With passwords, I always have to share my secure secret password with the other site, which means they could potentially lose it. Also, most users are unfortunately not using super secret secure passwords, but using their Dog's name and anniversary year on everything from recipe sites to their bank - so in the case of a data breach, their email address and that password gets tried against every other site.
With public/private key paids, a site can ask me to prove I hold the corresponding private key to the public key I shared with them. This means that nobody can imitate me unless I decide to give out my private key - even if the site gets hacked and my public key gets stolen. For Apple's system, they would need to get a device on my iCloud account.
Since this isn't a password however, it won't leave the phone. So sites need some way to add other methods of authentication (such as the WebAuthn support build into android and windows), and/or to recover access if you completely lose access to your apple devices.

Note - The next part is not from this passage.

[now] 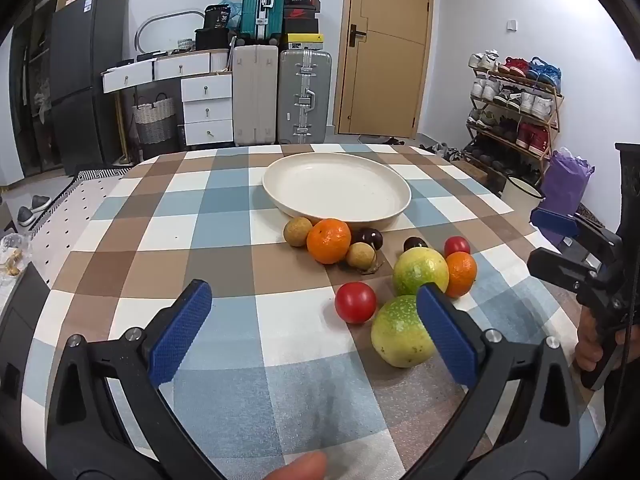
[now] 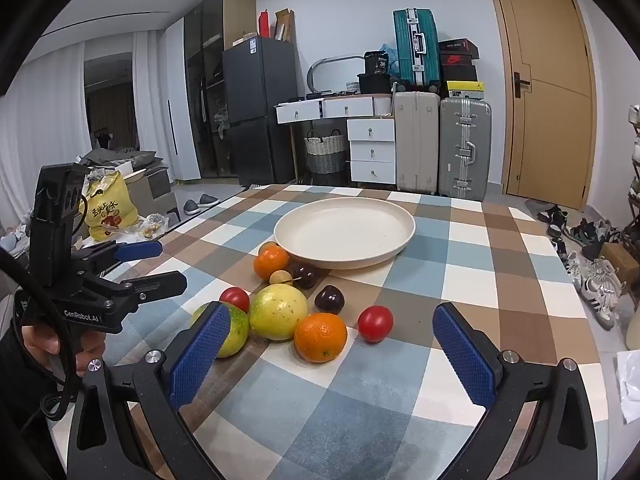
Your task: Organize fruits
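An empty white plate (image 1: 336, 188) (image 2: 344, 232) sits mid-table on the checked cloth. In front of it lie loose fruits: a large orange (image 1: 329, 240), two longans, two dark plums, a small orange (image 1: 461, 273) (image 2: 320, 337), two red tomatoes (image 1: 355, 302) (image 2: 374, 323) and two green-yellow fruits (image 1: 400, 332) (image 2: 278, 311). My left gripper (image 1: 316, 332) is open above the cloth, its right pad in front of the nearer green fruit. My right gripper (image 2: 332, 356) is open too, just short of the small orange. Neither holds anything.
The other gripper shows at each view's side: the right gripper (image 1: 536, 240), the left gripper (image 2: 170, 264). The table (image 1: 224, 240) ends just past the plate. Beyond are suitcases (image 1: 280, 96), drawers, a door and a shoe rack (image 1: 516, 108).
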Action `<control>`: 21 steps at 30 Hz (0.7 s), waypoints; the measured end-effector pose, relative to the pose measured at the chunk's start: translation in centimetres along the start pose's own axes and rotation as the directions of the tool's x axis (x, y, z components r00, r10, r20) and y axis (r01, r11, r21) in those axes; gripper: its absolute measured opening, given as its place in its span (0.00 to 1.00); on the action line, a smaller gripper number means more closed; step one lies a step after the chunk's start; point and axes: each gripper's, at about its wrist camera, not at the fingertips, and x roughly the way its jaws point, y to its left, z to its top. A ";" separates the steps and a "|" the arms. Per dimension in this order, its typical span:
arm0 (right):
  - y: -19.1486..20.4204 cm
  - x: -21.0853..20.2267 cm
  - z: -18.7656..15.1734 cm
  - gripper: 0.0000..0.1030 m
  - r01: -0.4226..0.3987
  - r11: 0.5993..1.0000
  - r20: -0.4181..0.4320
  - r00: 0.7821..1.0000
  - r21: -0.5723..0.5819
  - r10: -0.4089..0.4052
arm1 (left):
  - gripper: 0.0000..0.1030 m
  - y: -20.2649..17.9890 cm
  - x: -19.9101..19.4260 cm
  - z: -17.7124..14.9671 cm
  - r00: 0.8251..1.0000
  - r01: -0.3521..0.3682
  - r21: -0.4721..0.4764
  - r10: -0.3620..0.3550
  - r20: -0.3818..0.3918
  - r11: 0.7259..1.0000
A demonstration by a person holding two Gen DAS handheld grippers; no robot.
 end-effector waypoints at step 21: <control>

Finally, most sites want multiple factors - holding an iPhone or key fob might count as one (physical), but they still want another (knowledge or biometric). You see sites that ask for a username and password and then use a yubikey as a second factor, as well as sites that will let you just log in with your phone and faceID.
For keys like Yubikeys, I might do a PIN entry to the computer to unlock the device - other than the operating system or browser seeing my PIN locally, thats still not a secret shared with the remote server. My key shares that I did additional 'user verification' with the site, which will use that potentially to decide to let me in without any other challenges. Having that PIN not be shared and having it only being usable if someone steals my physical key fob (plus the fob will factory wipe itself given enough bad guesses) means I can use much simpler passwords.